18. The result is that, in my opinion, the present suit is barred; and that Govinda Pillai v. Thaymmal 14 M.L.J. 209, Gazzala Veerayya v. Gazzala Ganamma 16 Ind. Cas. 839 Narayana Aiyar v. Rama Aiyar 20 Ind. Cas. 626: (1913) A. W N 588 and Venkata Row v. Tuljaram Row 38 Ind. Cas. 270 : (1917) M.W.N. 30 are no longer law.
William Ayling, J.
19. I would, answer the question in the affirmative, and concur in the judgment of Coutts Trotter, J.
20. I desire to express no opinion except on the question directly referred to us; and I would answer it in the affirmative for the reasons given by Coutts Trotter, J., in his judgment.
Seshagiri Aiyar, J.
21. The case law is fully discussed in the Order of Reference made by the learned Chief Justice. I entirely agree with the conclusion he has come to I shall only refer to two or three cases and to the Limitation and the Specific Relief Acts to make my position clear. It is not denied that the object of a suit by a reversioner for a declaration either that the adoption is invalid or that the alienation is void beyond the lifetime of the alienor is to perpetuate testimony. The party suing gets no immediate benefit. It very often happens that the ultimate benefit of the declaration is enjoyed by somebody else.
22. It is clear, therefore, that the nature of the suit is to obtain a pronouncement, not for the personal benefit of the plaintiff nor for obtaining any immediate relief to himself. The right of suit is given by Section 42 of the Specific Belief Act, which has been framed according to Mr. Collett, once a Judge of this Court and who has written a commentary upon the Act, upon the basis of the Scotch Law. According to the English Law a declaration of right was obtainable only as introductory to some other relief which the Chancery Court proceeded to award. See Robert Fischer v. Secretary of State 3 C.W.N. 361 :8 Ind. Dec. 192. But apparently under the Scottish action of declarator, declaratory actions were entertained for making a matter dear which was then doubtful although no immediate relief was expected or granted. Very likely it is this principle of the Law of Scotland that has been accepted by the framers of the Indian Code. It is clear that the right of suit is given only with a view of dispelling a cloud which may attach to the title when the life estate ends. The fact that in India widows in possession of their husbands' properties have been found to alienate them in favour of strangers to the prejudice of the possible claimants at the end of a long period of suspense, mighty have induced the Legislature to give to the reversioners a right of suit, while the evidence was still available and fresh, to contest the action of the widow, leaving it to the actual heir on the death of the widow to avail himself of that relief before taking possession of the property.
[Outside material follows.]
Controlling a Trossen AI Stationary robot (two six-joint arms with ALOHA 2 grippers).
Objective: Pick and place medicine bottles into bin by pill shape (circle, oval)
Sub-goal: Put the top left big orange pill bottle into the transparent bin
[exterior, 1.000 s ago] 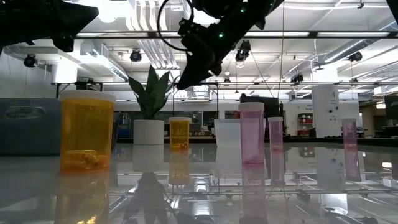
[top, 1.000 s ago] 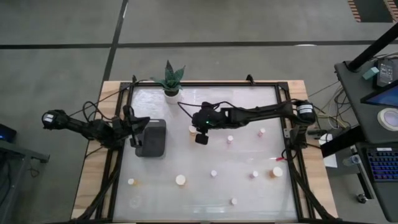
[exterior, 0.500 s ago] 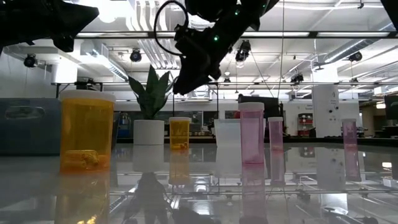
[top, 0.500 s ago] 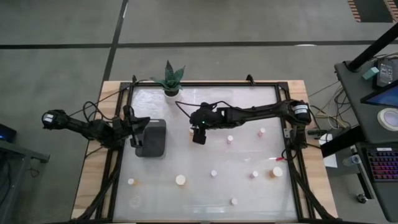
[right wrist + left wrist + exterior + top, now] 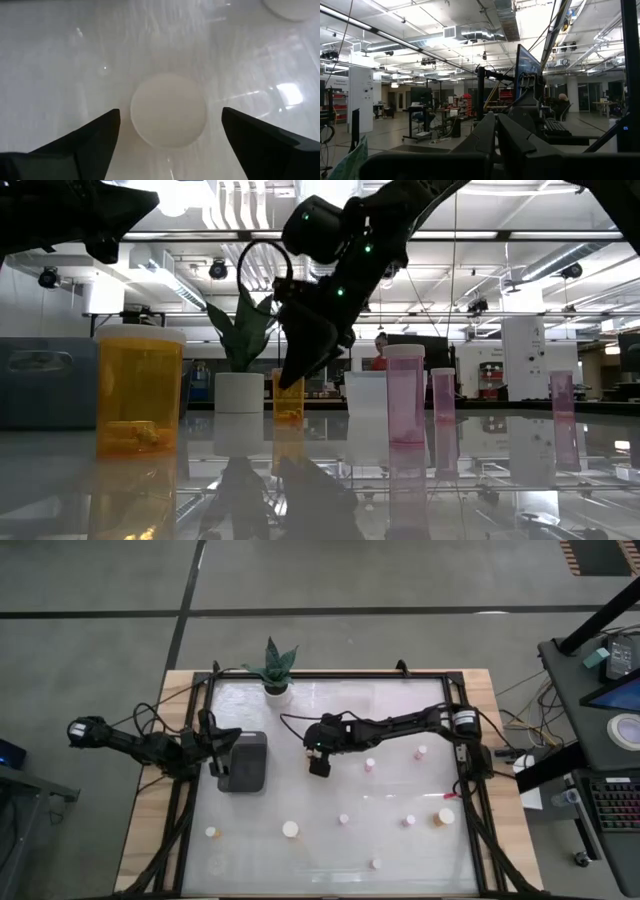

Prima facie, therefore, it may be taken that the right agitated is not an individual right but a corporate right.
23. Mr. Narayanamurthi strongly relied upon the course of decisions beginning with Rani Anand Kunwar v. Court of Wards 8 C.L.R. 881; Rafique & Jackson's P.C. No. 363 : 3 Ind. Dec. 495 for the proposition that the right possessed by each reversioner is a several or individual right and not a common right. In my opinion these decisions do not help the learned Vakil. What was decided in these cases was that if the immediate or presumptive reversioner does not sue to perpetuate the testimony, a remoter reversioner can institute such a suit. It must be remembered that in such suits the presumptive reversioner is almost invariably impleaded as a defendant The suit is really one brought on behalf of the person who is unwilling to litigate the matter. We are familiar with cases wherein a trustee of a temple does not; take action when he should, his cotrustee or the beneficiary, as the case may be, brings a suit impleading the unwilling trustee as a defendant. In such cases it is not an individual right possessed by the co-trustee or the beneficiary that is being contested in Court; it is the right belonging to the trust itself that is really litigated. In England there are cases where the cestui que trustent have been compelled to use the name of the trust in suits brought by the beneficiaries. Similarly a suit brought by a remoter reversioner, which ought to have been instituted by the presumptive reversioner, is not an action which is special to himself but is one in which he is interested along with the defaulting reversioner. Therefore I do not think that the cases from Rani Anand Kunwar v. Court of Wards 8 C.L.R. 881; Rafique & Jackson's P.C. No. 363 : 3 Ind. Dec. 495 leading up to Jhandu v. Tarif 27 Ind. Cas. 892: 19 C.W.N. 197: (1915) M.W.N. 394 are any authority for the proposition that each reversioner has a separate right.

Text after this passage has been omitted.